Bachelor Pad (Thursday, 2010 August 26)

August 26, 2010

OK, so since last we’ve spoken, I’ve started cooking. I bought a plaque à gaz ("portable stove"; wc?) pretty much the second day I was here — Ryan made fun of the packaging, which proudly proclaims the "world’s most number of automatic features" — and yesterday I finally got it hooked up to the tank ("bouteille", bottle) of gas (I think it’s propane?). I did this with the help of my new friend Kamgo Boris, who I met in the car to Bafoussam. I’m not sure if it’s just the goodness in his heart or what, but he’s been way more helpful than he has any right to be. He’s a farmer, I guess, and among other things he produces quail eggs.

Boris managed to figure out how to connect everything up, with the negligible assistance of the included "The Using Direction". We immediately cooked a celebratory round of French fries using (a small fraction of) the 1500 CFA of potatoes I bought (7 or 8 pounds?).

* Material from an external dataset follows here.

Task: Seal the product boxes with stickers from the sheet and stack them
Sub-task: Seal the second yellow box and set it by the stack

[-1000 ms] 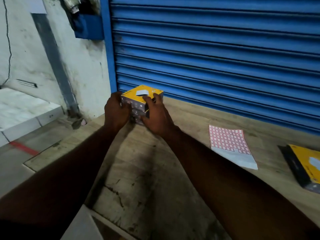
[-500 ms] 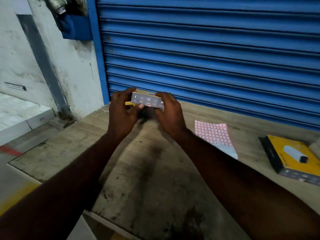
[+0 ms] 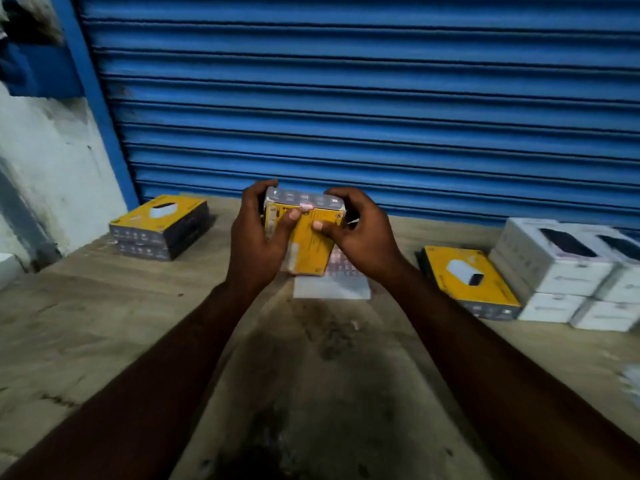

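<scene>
Yellow product box [image 3: 311, 249]: held above the surface [image 3: 104, 341], tilted, grey end uppermost, with a small pink-edged sticker [image 3: 306, 206] across its top edge.
Left hand [image 3: 256, 237]: fingers curled round the box's left side, thumb pressing the yellow face.
Right hand [image 3: 363, 237]: fingers curled round the right side, thumb likewise.
Sticker sheet [image 3: 332, 287]: beneath the box, partly hidden.
Stack of two yellow boxes [image 3: 159, 225]: left of the box.
Single yellow box [image 3: 464, 275]: right of the box.
White boxes [image 3: 554, 268]: further right.
Blue shutter [image 3: 346, 98]: behind the box.

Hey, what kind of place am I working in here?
Probably a shop's storeroom or packing spot: a blue roller shutter behind a rough wooden bench, with stacked yellow product boxes and white boxes on it.
</scene>
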Demonstrator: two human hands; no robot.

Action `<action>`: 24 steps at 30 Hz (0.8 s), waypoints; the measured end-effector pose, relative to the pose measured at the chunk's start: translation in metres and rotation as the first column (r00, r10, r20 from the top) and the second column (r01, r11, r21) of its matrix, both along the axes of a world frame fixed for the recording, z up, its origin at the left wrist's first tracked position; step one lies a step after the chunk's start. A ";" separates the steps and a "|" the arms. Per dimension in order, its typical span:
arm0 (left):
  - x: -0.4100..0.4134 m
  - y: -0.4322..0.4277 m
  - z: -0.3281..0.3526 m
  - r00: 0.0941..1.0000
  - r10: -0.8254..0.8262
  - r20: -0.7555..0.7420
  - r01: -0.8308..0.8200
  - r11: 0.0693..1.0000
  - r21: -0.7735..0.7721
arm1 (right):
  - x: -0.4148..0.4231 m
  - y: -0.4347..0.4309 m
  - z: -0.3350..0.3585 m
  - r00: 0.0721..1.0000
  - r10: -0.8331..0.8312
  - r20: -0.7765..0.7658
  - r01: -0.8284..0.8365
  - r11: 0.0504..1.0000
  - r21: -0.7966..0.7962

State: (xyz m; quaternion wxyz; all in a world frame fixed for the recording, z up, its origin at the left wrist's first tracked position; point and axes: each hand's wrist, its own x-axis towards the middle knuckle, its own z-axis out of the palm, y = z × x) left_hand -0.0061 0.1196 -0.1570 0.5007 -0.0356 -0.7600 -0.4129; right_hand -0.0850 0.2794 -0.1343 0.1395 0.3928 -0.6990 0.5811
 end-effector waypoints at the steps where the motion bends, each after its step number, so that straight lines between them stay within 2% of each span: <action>1: -0.006 0.009 0.000 1.000 -0.004 -0.014 0.004 1.000 0.011 | -0.004 0.009 0.001 1.000 -0.016 -0.004 0.016 1.000 -0.003; 7: -0.033 0.051 -0.006 1.000 -0.020 -0.015 0.021 0.997 0.081 | -0.021 0.047 -0.002 0.982 -0.126 -0.142 0.133 0.990 0.043; 13: -0.042 0.059 -0.015 0.998 -0.058 -0.032 0.061 0.993 0.104 | -0.032 0.060 0.011 0.964 -0.120 -0.237 0.165 0.969 0.181; 24: -0.034 0.057 -0.013 0.996 -0.051 -0.077 0.057 0.996 0.071 | -0.022 0.055 0.011 0.972 -0.073 -0.225 0.093 0.993 0.077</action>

I want to make salad with the cabbage, but that’ll take some preparation (special precautions are required for food that you aren’t going to cook before eating, and those precautions can be summarized with "bleach").

I also bought a bidon ("jug") for carrying water (20 L) because the nearest source of drinking water is 10 minutes downhill by foot, and carrying water back is approximately 20 minutes of suffering. I made the trip once with both buckets, just to see if it could be done. It can, but it sucks. It’s better to take a moto, and in order to take a moto you need a vessel that closes. The bidon does.

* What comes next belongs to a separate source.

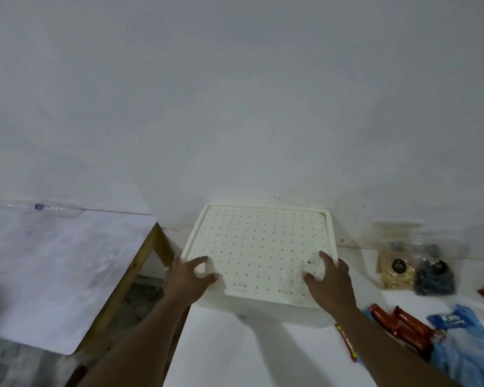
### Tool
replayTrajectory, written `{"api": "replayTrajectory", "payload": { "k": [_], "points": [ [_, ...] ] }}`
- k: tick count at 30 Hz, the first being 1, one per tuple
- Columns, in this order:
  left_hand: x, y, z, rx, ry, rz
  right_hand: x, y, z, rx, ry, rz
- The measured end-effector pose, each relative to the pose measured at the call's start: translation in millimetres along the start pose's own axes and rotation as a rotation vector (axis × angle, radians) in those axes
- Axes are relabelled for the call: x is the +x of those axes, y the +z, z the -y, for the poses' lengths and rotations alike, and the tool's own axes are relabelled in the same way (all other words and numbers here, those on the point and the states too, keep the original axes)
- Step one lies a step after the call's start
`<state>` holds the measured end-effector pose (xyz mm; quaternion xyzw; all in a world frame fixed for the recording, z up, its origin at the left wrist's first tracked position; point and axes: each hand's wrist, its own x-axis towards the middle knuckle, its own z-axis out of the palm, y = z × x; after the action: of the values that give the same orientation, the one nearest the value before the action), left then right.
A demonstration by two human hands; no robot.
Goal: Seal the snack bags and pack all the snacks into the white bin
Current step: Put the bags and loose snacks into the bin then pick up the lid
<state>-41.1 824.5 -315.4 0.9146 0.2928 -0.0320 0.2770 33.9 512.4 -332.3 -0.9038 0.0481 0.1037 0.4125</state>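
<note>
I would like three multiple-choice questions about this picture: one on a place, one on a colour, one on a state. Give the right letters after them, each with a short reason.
1. Where do the snacks lie relative to the white bin?
A. To its right on the table
B. Inside it
C. To its left on the wooden table

2. What colour is the plastic bag at the lower right?
A. Green
B. Blue
C. Black

3. How is the white bin being handled?
A. Nobody touches it
B. One hand lifts it high above the table
C. Both hands are on it

Answers:
1. A: the clear snack bags and the red wrapped bars all lie right of the bin.
2. B: the bag is light blue.
3. C: the left hand and the right hand each rest on its perforated surface, near its two front corners.
</note>
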Motion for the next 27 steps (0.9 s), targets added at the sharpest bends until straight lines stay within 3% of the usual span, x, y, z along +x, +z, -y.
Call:
{"api": "replayTrajectory", "payload": {
  "k": [3,14,21,27],
  "points": [
    [23,-5,11,-0.163,0.016,0.028,7,4,-1,-0.08,-0.011,-0.042],
    [8,-9,15,-0.273,0.123,-0.159,-16,-12,9,-0.027,-0.087,-0.225],
    [-60,-29,22,-0.305,0.185,-0.209,-77,-40,1,0.063,-0.164,-0.221],
    [-158,-10,58,-0.31,0.145,-0.253,-150,-39,-46,0.046,-0.189,-0.171]
  ]
}}
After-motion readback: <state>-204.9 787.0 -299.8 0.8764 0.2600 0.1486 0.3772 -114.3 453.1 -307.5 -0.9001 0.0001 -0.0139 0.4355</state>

I put too much bleach in my bath water tonight, and I also tried the trick of heating some water first and adding it. It felt tepid to my hand but it was much, much nicer than the cold water I would have had. Actually the result was a little like a hotel swimming pool and I kind of loved it. I guess this means I need to try to set up my solar shower — need to find a place where something is unlikely to get stolen from. The volunteer who used to be here swore by the tepid-water shower; she said it was too cold up here to shower without, and it didn’t make sense to suffer.

I also have an armchair! J-C helped me haggle for it; it was 30,000 CFA (which was still too much, according to Boris, and I kind of agree). Getting it home from Bafoussam was a huge pain in the ass; we didn’t pay 600 CFA for a taxi and instead ended up paying 700 CFA for two motos (one to carry the armchair, and one to carry J-C). That was a moto ride I will not soon forget — the road was under construction and traffic was totally fucked, and we ended up merging across a lone or two of traffic. But once we got to the point where we normally take a taxi to Batié, it was pretty late and we had a hard time finding any. We ended up getting in a pickup truck with a bunch of other people and finally hiring it to drop off the chair at my house (2,000 CFA total; normal transport for two would have been about 1,200). I get to repeat the whole process Saturday morning because for some reason I decided I wanted two?

The last step, through the front door, was a fairly serious challenge, since it’s way too narrow and doesn’t open all the way. Somehow I made it through — rotating it this way and that way and finally just using brute force. Today I explained this to J-C and he chuckled lecherously as he is wont to do, and then he says, "So did you sit in it last night?" Well, not all night. "So did you sit in it this morning?" Yeah, I sat in that bitch! Am I right bro??

In other news, I’ve made it through my first week as a real Volunteer. Only 103 left to go?